Le cousin de Rhésus, le brave Hippocoon,

Est soudain réveillé par la main d'Apollon.

Celui-ci, lorsqu'il voit cet h omble carnage,

Et le char de Rhésus, laissé sans équipage,

Appelle son parent par ses cris douloureux.

Dans le camp des Troyens le tumulte est affreux.

Il voit avec effroi tous ces guerriers sans vie

Que n'a pas défendus leur valeur endormie,

Contre des agresseurs qui sont déjà loin d'eux.

 

Ulysse et Diomède arrivèrent aux lieux

Où l'espion d'Hector a subi son supplice.

Les chevaux sont alors arrêtés par Ulysse,

Et près du tamarin Diomède descend.

Ulysse, y retrouvant la dépouille, la prend ;

Et promptement partis, ces deux héros se rendent

A la tente d'Atride où les chefs les attendent.

Les chevaux, pleins d'ardeur et sans être excités,

Volent vers les vaisseaux à pas précipités.

Nestor entend leurs pas le premier, et s'écrie :

« Amis qui m'entourez, chefs de notre patrie,

Dis-je la vérité ? Les guerriers qu'on attend,

Ont-ils pris aux Troyens les chevaux que j'entends ?

Je l'espère du moins, mais rien ne me l'assure ;

Auraient-ils éprouvé quelque mésaventure ?

Les Troyens, au départ, les auraient-ils suivis,

Et par leurs cavaliers seraient-ils poursuivis ? »

 

Ulysse et Diomède, à ces mots, arrivèrent,

Laissèrent leurs chevaux et près d'eux s'arrêtèrent.

On s'empresse autour d'eux, on vient les accoster ;

On leur serre les mains, pour les féliciter,

Et chacun à son tour vient faire leur éloge :

Mais Nestor le premier parle et les interroge,

Et, tourné vers Ulysse, il prononça ces mots :

« Comment avez-vous pu prendre ces beaux chevaux  ?

Les Troyens dans leur camp n'en ont pas de semblables.

Vous furent-ils donnés par des Dieux secourables ?

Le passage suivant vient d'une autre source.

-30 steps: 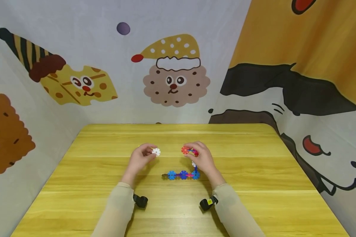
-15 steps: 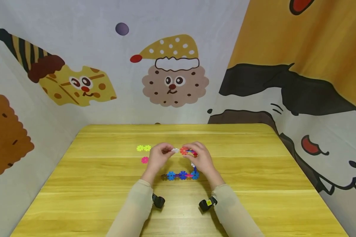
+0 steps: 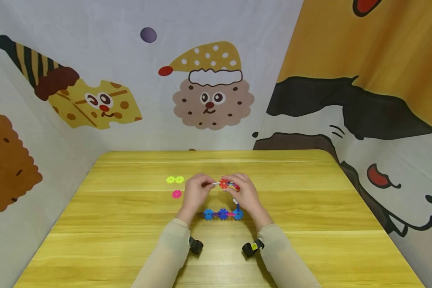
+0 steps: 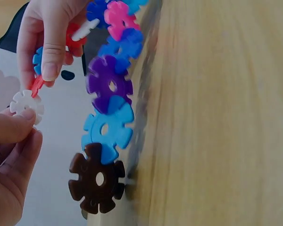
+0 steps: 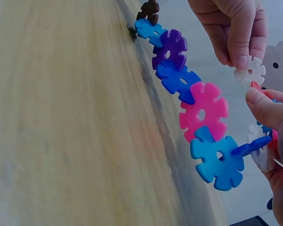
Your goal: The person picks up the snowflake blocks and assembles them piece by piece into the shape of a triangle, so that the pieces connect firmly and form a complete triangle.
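Between thumb and fingers, my left hand [image 3: 195, 193] pinches a white snowflake disc [image 4: 21, 101], a flat notched plastic piece. Its edge meets a red snowflake disc [image 3: 223, 184], the end piece of a linked chain that my right hand [image 3: 246, 193] grips. The chain bends below the right hand, with a white disc [image 5: 260, 157] and a blue disc partly showing there. From that corner a row runs left: light blue [image 5: 218, 159], pink [image 5: 205, 110], blue [image 5: 177, 81], purple [image 4: 101, 82], light blue [image 4: 114, 123] and brown [image 4: 89, 181] discs. My right fingers hide some pieces.
Two joined yellow snowflake discs [image 3: 175, 180] lie on the wooden table [image 3: 93, 224], left of the left hand. A loose pink disc [image 3: 177, 194] lies just nearer. Behind the table hangs a cartoon-printed cloth [image 3: 129, 48]. Each wrist wears a black camera.
My left hand has moved right with the white disc, bringing it to the red disc and turning it edge-on. This uncovers the yellow and pink discs. The right hand stays nearly still.
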`<state>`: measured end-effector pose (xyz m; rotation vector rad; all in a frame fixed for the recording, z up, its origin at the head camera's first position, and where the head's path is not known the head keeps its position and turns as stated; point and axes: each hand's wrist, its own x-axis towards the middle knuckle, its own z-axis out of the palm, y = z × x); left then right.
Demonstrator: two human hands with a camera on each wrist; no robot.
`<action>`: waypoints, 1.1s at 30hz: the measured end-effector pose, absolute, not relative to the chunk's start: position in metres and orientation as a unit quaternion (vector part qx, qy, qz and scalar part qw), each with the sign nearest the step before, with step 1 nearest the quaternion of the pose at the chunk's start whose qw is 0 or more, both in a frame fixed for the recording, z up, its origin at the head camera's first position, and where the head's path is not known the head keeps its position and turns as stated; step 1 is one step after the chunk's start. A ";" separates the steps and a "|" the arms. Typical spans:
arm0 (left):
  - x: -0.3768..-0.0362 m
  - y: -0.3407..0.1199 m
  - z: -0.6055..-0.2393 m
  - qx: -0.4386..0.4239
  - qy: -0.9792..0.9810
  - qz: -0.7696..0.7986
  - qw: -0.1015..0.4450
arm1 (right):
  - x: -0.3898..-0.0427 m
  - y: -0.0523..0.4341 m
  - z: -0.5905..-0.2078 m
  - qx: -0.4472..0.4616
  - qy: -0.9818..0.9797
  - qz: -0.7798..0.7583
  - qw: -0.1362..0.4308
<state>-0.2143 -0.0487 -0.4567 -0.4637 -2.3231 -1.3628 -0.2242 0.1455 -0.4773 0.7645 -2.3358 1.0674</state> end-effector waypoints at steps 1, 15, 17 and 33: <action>-0.215 -0.048 -0.457 -0.165 -0.833 -0.487 0.204 | -0.224 0.146 -0.477 0.279 -0.848 0.386 0.232; -0.219 -0.044 -0.456 -0.161 -0.837 -0.477 0.214 | -0.226 0.145 -0.479 0.281 -0.831 0.407 0.257; -0.218 -0.043 -0.455 -0.163 -0.837 -0.475 0.217 | -0.226 0.145 -0.479 0.284 -0.828 0.408 0.259; -0.220 -0.044 -0.459 -0.171 -0.819 -0.500 0.225 | -0.230 0.138 -0.479 0.282 -0.835 0.394 0.259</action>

Leur éclat est semblable à celui du soleil,

Et jamais on ne vit attelage pareil.

Jupiter et Minerve auront voulu sans doute

Par ce don magnifique assurer votre route. »

 

Ulysse répondit : « Les Dieux, sage Nestor,

Peuvent en posséder de bien plus beaux encor :

Leur pouvoir est sans borne et rien ne le surpasse ;

Mais ceux que vous voyez arrivent de la Thrace.

De sa main Diomède a pu faire périr

Rhésus, qui depuis peu les avait fait venir.

Et douze autres guerriers, couchés près de sa tente,

Sont tombés, comme lui, sous son arme tranchante.

Nous avons fait périr, et sans lui pardonner,

Dolon, qui pour Hector venait espionner.  »

 

Il dit : et les chevaux, qu'il retient avec peine,

Franchissent le rempart : Ulysse les amène,

Tandis qu'ils sont suivis par les Grecs triomphants,

Diomède de lui les reçoit haletants,

Et, réunis aux siens pour prendre leur pâture,

Ils reçoivent ensemble une ample nourriture.

Ulysse cependant, derrière son vaisseau,

Des armes de Dolon attache le faisceau ;

Il le voue à Minerve et l'offre en sacrifice.

Diomède aussitôt s'éloigne avec Ulysse.

Souillés par la poussière, accablés de chaleur,

Dans les eaux de la mer ils lavent leur sueur ;

Puis, dans un riche bain, les huiles parfumées

Rendent aux deux héros leurs forces ranimées,

Et réunis enfin pour un léger repas,

Dans leurs libations ils invoquent Pallas.